§ **WHAT IS BEING ASKED**: Look for the line that has "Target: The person" in the material below; please repeat it and every line after it, exactly, up to and including the line that has "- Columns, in", and nothing else.

§ **INFORMATION PROVIDED**:
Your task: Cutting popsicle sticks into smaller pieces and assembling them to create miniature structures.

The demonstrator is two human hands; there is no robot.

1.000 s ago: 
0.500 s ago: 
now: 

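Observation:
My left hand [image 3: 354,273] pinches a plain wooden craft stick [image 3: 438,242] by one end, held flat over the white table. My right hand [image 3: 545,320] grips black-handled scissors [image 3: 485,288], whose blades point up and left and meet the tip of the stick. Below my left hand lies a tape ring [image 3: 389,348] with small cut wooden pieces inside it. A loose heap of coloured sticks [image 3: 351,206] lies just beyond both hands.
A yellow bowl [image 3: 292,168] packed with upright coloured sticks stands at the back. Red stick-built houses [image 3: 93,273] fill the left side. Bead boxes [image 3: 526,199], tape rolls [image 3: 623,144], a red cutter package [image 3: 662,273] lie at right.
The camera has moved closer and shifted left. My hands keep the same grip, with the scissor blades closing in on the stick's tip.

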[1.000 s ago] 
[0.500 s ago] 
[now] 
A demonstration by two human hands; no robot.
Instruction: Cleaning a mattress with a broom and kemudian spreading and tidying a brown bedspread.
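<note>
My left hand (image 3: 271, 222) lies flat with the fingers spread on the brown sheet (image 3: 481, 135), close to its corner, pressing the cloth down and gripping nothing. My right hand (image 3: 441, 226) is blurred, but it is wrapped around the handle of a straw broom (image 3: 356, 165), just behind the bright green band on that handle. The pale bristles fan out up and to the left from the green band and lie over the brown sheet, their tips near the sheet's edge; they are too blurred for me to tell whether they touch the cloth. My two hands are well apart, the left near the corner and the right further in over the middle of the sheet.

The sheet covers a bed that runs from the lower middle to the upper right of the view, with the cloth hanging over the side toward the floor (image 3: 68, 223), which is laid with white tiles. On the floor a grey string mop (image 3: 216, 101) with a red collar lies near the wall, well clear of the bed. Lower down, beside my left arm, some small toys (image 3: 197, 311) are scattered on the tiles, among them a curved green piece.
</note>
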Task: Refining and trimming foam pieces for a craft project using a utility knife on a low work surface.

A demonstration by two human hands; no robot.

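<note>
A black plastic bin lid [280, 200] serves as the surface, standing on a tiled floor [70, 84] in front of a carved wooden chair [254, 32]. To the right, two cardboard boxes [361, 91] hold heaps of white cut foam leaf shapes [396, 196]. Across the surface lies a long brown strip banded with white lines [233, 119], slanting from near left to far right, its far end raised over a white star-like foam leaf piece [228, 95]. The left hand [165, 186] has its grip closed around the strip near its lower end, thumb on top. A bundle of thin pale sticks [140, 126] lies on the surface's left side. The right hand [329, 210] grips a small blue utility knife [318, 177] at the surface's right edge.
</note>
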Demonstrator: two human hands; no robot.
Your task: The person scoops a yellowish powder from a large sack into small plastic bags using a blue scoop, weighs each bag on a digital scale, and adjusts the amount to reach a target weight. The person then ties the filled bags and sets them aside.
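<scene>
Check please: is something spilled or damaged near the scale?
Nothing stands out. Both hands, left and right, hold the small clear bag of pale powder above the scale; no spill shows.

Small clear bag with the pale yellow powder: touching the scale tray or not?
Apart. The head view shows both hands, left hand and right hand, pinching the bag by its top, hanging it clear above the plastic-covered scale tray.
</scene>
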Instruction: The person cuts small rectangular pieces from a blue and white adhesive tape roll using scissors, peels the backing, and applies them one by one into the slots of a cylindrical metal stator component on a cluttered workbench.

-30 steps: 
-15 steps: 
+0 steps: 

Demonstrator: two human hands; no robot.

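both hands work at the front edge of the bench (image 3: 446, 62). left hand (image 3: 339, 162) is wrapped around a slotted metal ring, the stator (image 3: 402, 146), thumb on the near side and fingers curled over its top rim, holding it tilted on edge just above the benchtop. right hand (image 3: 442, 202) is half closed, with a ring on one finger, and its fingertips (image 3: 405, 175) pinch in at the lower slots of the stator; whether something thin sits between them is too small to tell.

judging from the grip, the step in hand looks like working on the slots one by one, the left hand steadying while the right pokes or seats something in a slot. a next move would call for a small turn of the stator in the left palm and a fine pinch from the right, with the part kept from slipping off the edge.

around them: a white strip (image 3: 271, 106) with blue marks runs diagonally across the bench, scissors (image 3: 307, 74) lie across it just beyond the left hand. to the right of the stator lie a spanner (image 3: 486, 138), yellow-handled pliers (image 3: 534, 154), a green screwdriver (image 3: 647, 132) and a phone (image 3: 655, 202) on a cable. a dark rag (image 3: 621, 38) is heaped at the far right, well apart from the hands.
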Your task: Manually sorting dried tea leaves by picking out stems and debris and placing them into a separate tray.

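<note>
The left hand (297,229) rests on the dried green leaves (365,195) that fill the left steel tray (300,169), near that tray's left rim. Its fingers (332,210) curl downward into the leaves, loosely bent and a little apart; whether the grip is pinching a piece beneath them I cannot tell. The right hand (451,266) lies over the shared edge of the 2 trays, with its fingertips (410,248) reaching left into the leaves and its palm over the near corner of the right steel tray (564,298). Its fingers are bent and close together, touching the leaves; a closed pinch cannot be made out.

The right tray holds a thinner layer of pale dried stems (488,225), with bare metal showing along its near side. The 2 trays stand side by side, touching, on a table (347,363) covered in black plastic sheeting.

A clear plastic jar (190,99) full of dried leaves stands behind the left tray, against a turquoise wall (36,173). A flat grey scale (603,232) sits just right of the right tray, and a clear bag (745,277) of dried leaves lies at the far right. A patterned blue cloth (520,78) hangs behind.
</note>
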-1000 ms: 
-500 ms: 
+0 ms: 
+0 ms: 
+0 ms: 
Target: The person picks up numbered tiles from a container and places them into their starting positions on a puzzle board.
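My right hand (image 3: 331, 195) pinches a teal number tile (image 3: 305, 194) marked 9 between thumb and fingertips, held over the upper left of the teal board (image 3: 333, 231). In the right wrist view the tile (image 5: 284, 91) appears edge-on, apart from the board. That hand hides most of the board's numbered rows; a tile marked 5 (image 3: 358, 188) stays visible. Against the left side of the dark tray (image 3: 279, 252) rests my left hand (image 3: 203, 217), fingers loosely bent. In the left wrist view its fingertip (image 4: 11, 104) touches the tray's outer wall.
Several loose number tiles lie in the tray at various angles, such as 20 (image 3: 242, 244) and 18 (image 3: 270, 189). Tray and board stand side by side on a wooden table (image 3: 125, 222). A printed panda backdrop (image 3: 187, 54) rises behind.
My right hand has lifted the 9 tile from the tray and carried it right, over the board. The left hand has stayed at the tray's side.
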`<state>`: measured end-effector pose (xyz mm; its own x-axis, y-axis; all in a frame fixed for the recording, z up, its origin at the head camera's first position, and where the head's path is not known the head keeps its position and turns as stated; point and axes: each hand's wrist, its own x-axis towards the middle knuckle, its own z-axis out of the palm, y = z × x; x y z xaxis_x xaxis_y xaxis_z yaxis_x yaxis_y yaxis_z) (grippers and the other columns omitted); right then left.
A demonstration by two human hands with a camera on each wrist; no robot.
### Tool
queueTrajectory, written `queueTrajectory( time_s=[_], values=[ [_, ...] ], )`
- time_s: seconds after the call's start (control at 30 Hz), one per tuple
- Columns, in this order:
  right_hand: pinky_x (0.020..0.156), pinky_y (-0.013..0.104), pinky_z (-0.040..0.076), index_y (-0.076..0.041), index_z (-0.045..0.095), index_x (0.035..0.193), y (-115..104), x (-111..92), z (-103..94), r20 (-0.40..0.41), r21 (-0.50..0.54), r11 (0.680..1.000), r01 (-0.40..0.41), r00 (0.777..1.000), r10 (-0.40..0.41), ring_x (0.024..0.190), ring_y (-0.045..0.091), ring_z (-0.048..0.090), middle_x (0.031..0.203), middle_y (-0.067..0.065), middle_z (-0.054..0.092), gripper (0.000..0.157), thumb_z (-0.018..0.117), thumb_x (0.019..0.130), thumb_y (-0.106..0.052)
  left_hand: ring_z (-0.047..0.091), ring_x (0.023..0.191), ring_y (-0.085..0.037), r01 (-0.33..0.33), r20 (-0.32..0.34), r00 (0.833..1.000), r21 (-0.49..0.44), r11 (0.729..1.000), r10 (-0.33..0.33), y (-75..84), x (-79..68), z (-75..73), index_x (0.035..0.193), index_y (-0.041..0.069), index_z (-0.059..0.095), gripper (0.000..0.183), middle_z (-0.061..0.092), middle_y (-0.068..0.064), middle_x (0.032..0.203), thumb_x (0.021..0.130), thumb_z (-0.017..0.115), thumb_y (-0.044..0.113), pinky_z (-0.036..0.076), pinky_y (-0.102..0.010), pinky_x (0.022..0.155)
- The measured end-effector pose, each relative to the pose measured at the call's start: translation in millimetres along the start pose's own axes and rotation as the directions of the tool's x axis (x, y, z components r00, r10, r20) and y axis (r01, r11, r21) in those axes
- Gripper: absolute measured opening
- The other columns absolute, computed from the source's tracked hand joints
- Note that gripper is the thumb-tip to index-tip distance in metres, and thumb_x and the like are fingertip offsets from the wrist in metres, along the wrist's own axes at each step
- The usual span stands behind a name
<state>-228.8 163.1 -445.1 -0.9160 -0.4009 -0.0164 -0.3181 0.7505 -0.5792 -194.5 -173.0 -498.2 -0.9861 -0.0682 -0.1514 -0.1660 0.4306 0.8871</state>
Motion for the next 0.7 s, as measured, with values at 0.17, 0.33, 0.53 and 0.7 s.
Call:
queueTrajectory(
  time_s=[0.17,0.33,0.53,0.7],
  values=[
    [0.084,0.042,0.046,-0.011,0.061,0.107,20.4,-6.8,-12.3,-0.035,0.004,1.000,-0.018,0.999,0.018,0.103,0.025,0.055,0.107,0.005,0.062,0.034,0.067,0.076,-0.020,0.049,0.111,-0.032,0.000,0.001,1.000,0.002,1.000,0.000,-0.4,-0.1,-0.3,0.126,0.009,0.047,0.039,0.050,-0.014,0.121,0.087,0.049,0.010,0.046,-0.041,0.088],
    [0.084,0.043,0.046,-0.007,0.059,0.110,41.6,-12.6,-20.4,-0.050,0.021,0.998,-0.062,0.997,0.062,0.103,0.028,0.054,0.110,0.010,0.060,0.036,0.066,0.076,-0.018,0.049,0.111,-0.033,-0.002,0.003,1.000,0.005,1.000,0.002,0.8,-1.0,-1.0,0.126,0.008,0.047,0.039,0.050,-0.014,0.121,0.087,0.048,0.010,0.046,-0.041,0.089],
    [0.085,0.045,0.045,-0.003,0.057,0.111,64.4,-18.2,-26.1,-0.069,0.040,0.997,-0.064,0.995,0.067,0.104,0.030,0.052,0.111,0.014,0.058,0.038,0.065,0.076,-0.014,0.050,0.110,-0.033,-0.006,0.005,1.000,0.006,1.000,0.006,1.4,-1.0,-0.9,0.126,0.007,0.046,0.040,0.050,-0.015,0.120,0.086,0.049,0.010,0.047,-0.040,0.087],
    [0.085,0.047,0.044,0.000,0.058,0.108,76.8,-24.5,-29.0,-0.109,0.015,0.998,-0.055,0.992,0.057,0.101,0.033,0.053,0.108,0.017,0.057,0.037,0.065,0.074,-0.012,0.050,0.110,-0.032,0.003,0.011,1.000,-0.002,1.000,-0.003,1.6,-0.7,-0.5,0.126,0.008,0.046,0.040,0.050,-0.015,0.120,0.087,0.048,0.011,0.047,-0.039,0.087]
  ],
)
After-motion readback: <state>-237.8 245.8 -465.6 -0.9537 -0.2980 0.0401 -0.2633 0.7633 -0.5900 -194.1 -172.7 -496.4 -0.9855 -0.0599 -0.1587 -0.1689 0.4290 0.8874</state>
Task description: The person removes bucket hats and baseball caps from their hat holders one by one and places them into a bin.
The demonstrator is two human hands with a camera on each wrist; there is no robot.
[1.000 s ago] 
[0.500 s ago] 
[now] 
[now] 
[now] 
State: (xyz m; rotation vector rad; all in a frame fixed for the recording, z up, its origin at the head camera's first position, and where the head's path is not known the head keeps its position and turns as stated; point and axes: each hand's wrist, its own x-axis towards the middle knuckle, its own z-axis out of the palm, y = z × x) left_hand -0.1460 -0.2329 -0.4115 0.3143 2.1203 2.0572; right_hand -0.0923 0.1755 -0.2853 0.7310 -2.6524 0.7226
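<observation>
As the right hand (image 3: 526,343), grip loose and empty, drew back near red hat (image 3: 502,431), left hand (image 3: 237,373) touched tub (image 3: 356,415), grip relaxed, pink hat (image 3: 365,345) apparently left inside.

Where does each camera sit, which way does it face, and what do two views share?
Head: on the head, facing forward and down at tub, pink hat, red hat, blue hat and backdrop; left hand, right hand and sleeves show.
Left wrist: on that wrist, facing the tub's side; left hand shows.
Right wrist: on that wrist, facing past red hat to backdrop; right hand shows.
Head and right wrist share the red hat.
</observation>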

§ **WORKED SOLUTION**:
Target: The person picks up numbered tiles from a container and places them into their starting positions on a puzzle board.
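My right hand (image 3: 331, 195) pinches a teal number tile (image 3: 305, 194) marked 9 between thumb and fingertips, held over the upper left of the teal board (image 3: 333, 231). In the right wrist view the tile (image 5: 284, 91) appears edge-on, apart from the board. That hand hides most of the board's numbered rows; a tile marked 5 (image 3: 358, 188) stays visible. Against the left side of the dark tray (image 3: 279, 252) rests my left hand (image 3: 203, 217), fingers loosely bent. In the left wrist view its fingertip (image 4: 11, 104) touches the tray's outer wall.
Several loose number tiles lie in the tray at various angles, such as 20 (image 3: 242, 244) and 18 (image 3: 270, 189). Tray and board stand side by side on a wooden table (image 3: 125, 222). A printed panda backdrop (image 3: 187, 54) rises behind.
My right hand has lifted the 9 tile from the tray and carried it right, over the board. The left hand has stayed at the tray's side.
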`<state>`: measured end-effector pose (xyz mm; its own x-axis, y-axis; all in a frame fixed for the recording, z up, its origin at the head camera's first position, and where the head's path is not known the head keeps its position and turns as stated; point and axes: each hand's wrist, its own x-axis towards the middle knuckle, its own z-axis out of the palm, y = z × x; x y z xaxis_x xaxis_y xaxis_z yaxis_x yaxis_y yaxis_z) (grippers and the other columns omitted); right then left.
A demonstration by two human hands with a camera on each wrist; no robot.
### Tool
queueTrajectory, written `queueTrajectory( time_s=[_], values=[ [_, ...] ], )`
- time_s: seconds after the call's start (control at 30 Hz), one per tuple
- Columns, in this order:

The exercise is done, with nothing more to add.